In these uncharted, uncertain times, video games are one of the safest solaces. Not just mentally, but financially too. From a consumer level, video games have never been cheaper thanks to mature digital distribution platforms, constant competition among publishers, the rise of indie games often priced at cheaper levels, and the need to compete just to cut through all the online noise.

And throughout decades of derision, games have been a wholly social activity. The best singleplayer stories aren’t told in isolation: they’re the moments shared by people as everyone discovers all the ways we reached those moments, the decisions and actions along the way.

Mainstream media, finally, is starting to tweak to that reality. The amount of “games you can play in isolation” stories from traditional news outlets has skyrocketed, possibly because even the aging editors there recognise that Netflix and chill for six months straight isn’t sustainable. Even a rag like the Daily Telegraph has found themselves doing relatively straight video game coverage, with the majority of their audience deprived of their regular sources of misery.

Business is good for general developers too, big and small. Even a tiny indie like the digital adaptation of Through the Ages had to apologise through an in-game update, because the studio’s infrastructure wasn’t equipped to deal with a 500 percent increase in their playerbase. Retailers are enjoying a massive boon right now, both brick-and-mortar stores like EB Games and online component retailers, particularly the latter as Australians scrambled to upgrade their home offices. A lot of that money hasn’t necessarily been in new CPUs, laptops or regular gaming gear, but it’s still been a net positive so the likes of AMD, Intel, Nvidia and other brands.

But more importantly than that: games haven’t really changed. Roach will still find his way onto rooftops in The Witcher 3 the same way he did when Australians openly coughed on the train, started drunk fights in the street, and were able to walk down the road without being questioned by police. Barrens chat will still be a figurative and literal toxic wasteland. Gaming tutorials on YouTube will still be topped and tailed by messages to like, subscribe and hit the bell. Our interface with video games remains the same, picking up a controller, launching Steam, grabbing the Switch up off the table, opening the App Store while taking a dump or lying on our side late at night.

Life in the video game world carries on, even if some of the announcement and media train surrounding it has been curtailed. Companies held livestreams or Directs beforehand as a way to disseminate news; now they do that more, swapping out preview events and briefings for private livestreams and beta branches on Steam. Publishers turned to influencers before as a primary source of promotion, and now that train has accelerated. Some were already well down this road, Bethesda, 2K and EA particularly.

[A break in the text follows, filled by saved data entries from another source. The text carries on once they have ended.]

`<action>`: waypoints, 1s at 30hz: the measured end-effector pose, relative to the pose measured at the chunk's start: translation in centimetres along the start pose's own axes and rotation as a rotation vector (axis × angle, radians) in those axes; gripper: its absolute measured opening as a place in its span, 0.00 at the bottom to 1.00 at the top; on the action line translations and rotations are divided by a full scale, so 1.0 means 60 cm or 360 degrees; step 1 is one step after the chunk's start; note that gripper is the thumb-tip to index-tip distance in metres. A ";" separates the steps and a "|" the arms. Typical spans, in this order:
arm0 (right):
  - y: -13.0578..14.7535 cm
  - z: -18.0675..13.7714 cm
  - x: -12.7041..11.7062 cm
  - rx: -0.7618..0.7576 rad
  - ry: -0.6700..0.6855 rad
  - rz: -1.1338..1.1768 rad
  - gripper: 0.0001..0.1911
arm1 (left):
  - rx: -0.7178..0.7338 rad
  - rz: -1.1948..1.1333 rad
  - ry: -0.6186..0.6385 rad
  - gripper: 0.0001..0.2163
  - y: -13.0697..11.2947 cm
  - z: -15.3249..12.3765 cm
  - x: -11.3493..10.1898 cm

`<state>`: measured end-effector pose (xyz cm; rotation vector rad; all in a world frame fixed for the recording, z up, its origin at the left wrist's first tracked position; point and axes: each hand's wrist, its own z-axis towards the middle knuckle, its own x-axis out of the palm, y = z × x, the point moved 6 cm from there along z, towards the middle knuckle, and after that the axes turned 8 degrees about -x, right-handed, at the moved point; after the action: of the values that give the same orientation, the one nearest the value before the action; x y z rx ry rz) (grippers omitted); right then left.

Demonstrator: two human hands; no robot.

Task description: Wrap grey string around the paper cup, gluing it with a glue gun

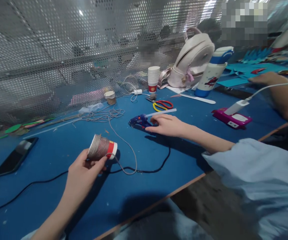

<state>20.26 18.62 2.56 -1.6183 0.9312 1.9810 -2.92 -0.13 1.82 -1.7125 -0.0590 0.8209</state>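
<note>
My left hand [82, 173] is closed around a paper cup [101, 147] lying on its side, its body wound with grey twine and its rim band red and white. A loose strand of twine [126, 146] runs from the cup to a pile farther back. My right hand [167, 125] rests on a blue glue gun [140, 121] on the blue table [59, 150], fingers curled over its handle. A glue stick pokes out of the gun's back. The gun's black cord [144, 170] trails across the table.
A twine pile [101, 115], red-and-yellow scissors [161, 105], a stack of paper cups [153, 79], a white backpack [192, 61], a bottle [212, 73], a pink device with a charger [231, 118] and a dark phone [15, 156] lie around. Another person's arm [281, 93] rests at right. Perforated metal screen behind.
</note>
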 end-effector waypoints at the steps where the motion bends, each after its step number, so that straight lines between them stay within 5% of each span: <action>1: 0.002 0.016 0.011 -0.0031 0.0051 0.0110 0.25 | -0.0006 -0.0005 0.0005 0.15 0.001 0.000 0.001; 7: 0.023 0.066 0.054 -0.0125 0.0185 0.0483 0.19 | -0.0043 -0.0103 -0.0026 0.16 0.017 0.010 0.001; 15: 0.002 -0.007 -0.011 0.0076 0.0012 0.0048 0.21 | -0.0029 -0.0115 -0.0057 0.14 0.014 0.014 -0.001; 21: 0.150 -0.041 0.032 -0.0598 0.0455 0.0977 0.14 | 0.0017 -0.0092 -0.0098 0.12 0.010 0.008 0.001; 27: 0.227 -0.026 0.105 -0.0416 0.0556 0.1376 0.11 | 0.0064 -0.0001 -0.0140 0.10 0.012 0.002 -0.004; 30: 0.238 -0.036 0.096 -0.0663 0.0365 0.1224 0.07 | 0.0082 -0.0011 -0.0146 0.09 0.011 0.001 -0.006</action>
<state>10.55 6.69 0.14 -1.9272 1.4715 2.6725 -3.49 -0.46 1.39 -1.6250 -0.1049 0.8884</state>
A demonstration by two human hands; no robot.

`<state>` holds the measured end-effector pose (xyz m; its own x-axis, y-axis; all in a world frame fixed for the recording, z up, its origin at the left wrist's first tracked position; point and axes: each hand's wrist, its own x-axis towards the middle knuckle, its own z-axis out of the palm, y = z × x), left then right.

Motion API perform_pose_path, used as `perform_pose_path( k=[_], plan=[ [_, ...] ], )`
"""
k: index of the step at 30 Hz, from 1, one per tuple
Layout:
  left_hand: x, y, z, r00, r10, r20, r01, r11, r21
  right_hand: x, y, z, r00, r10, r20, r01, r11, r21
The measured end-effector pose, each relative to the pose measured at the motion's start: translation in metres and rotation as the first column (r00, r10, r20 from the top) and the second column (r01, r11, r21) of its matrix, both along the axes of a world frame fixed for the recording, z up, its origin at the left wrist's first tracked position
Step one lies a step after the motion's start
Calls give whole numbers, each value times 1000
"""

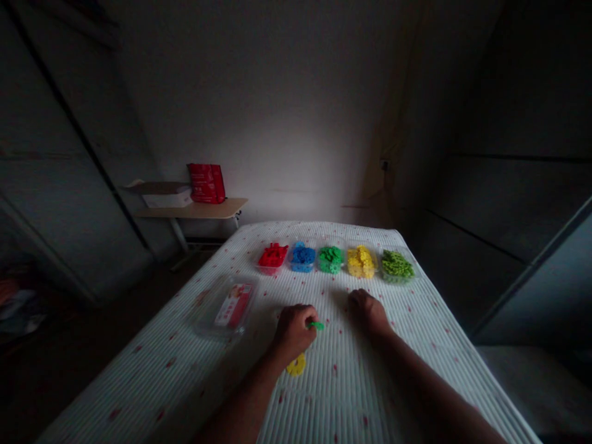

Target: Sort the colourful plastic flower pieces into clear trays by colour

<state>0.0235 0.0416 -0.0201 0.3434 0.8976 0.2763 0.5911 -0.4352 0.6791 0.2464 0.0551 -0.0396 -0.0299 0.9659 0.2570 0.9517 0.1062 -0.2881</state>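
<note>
My left hand [292, 331] is curled on the white striped cloth of the table [393, 382] and pinches a small green toy piece [316, 325]. A yellow piece [296, 365] lies on the cloth just under that wrist. My right hand [367, 310] rests knuckles-up on the cloth a little to the right, fingers curled under; whether it holds anything is hidden. Along the far edge stand clear trays of pieces: red [272, 256], blue [303, 256], green [330, 259], yellow [361, 261] and light green [396, 266].
A clear lidded box [225, 306] with a red and white card inside lies to the left of my left hand. Beyond the table stands a small wooden desk [194, 211] with a red bag [206, 183] and a white box. The room is dim.
</note>
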Motion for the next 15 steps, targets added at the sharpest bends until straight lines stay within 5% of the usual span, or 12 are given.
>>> perform_pose_path(
  k=[9,15],
  plan=[
    [-1,12,-10,936,83,342,-12,979,-206,1,5,-7,999,25,-34,-26,999,-26],
    [13,36,6,873,43,485,96,961,-258,-1,3,-3,998,13,-64,-16,999,-50]
  ],
)
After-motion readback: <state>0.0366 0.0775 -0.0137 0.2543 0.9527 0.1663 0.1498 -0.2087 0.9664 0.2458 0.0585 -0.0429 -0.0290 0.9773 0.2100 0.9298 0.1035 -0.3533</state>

The lack of larger conventions has made life harder for smaller studios to cut through the noise, because their shot at making an impression is affected by the noise and algorithms jamming up people’s inboxes and social feeds. But people will come up with creative alternatives. Demos, for instance, are making a comeback, especially this year as developers look for ways to reach audiences without the ability to make a face-to-face pitch.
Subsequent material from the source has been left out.